Air mata seorang ayah meluruh begitu saja dan tak lagi dapat di bendung,walau ia menggigit bibirnya hingga berdarah,itu bahkan belum cukup untuk sekedar mengikis sedikit saja amarahnya.

Melihat situasi ini,Qiu Lan ikut merasakan sesak dan menghela nafas berulang kemudian berkata "Kecantikan putri mu lah yang tidak dapat tertolak oleh manusia biadab itu,Tuan Yu!"katanya.

Tangis Tuan Yu justru semakin pecah,bahkan ia terisak,menahan agar suara tangisnya tidak meledak." Apa yang salah dengan kecantikan putriku? Bukankah dengan statusnya,orang itu dapat dengan mudah mengutus salah satu tetuanya dan meminta putri kami baik-baik?"

"Aisshh,,, apa Tuan Yu pikir,kecantikan Yu En sebanding dengan kursi kehormatan yang ia duduki selama ini? Lagi pula semua tulisan Yu En yang sudah anda baca itu adalah sebuah cerita tragis yang belum usai Tuan Yu.
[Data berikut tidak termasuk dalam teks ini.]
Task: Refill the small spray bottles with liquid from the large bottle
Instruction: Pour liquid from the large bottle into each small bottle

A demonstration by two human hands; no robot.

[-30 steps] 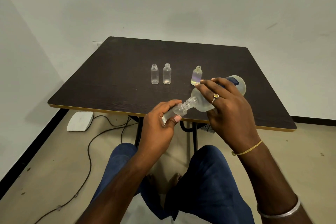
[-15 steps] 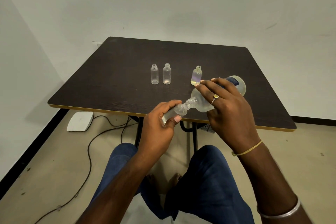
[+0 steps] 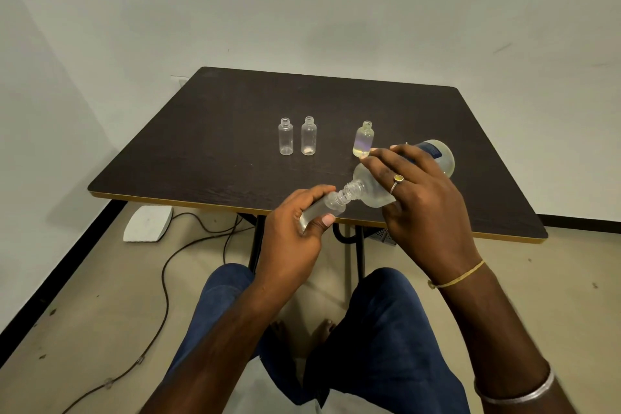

Harus anda ketahui,aku menemukan tubuh Yu En di lembah Fu,yang artinya putrimu di buang dari atas jurang Cung Yang.Putrimu kehilangan kaki kirinya dan juga dalam keadaan tengah hamil."

BANGGG

Tuan Yu meledakkan aura membunuh sepenuhnya,beruntung Qiu Lan sigap melindungi dirinya sendiri,namun segala sesuatu yang ada di ruangan itu hancur berkeping-keping,sementara bangunan toko persenjataan bergetar hebat seperti terkena dampak gempa.

Ayah mana yang dapat menahan amarah,mengetahui fakta tentang nasib putri kesayangannya yang begitu tragis? Jikapun harus menukar dengan nyawanya,maka Tuan Yu tidak akan berkata apapun dan langsung menyodorkan kepalanya.

Hati Tuan Yu lebih dari sekedar tercabik-cabik, darahnya mendidih hingga sangat panas yang akhirnya melahirkan benih dendam.Dendam seorang ayah yang putrinya di perlakukan sangat kejam oleh seseorang yang begitu ia hormati selama ini.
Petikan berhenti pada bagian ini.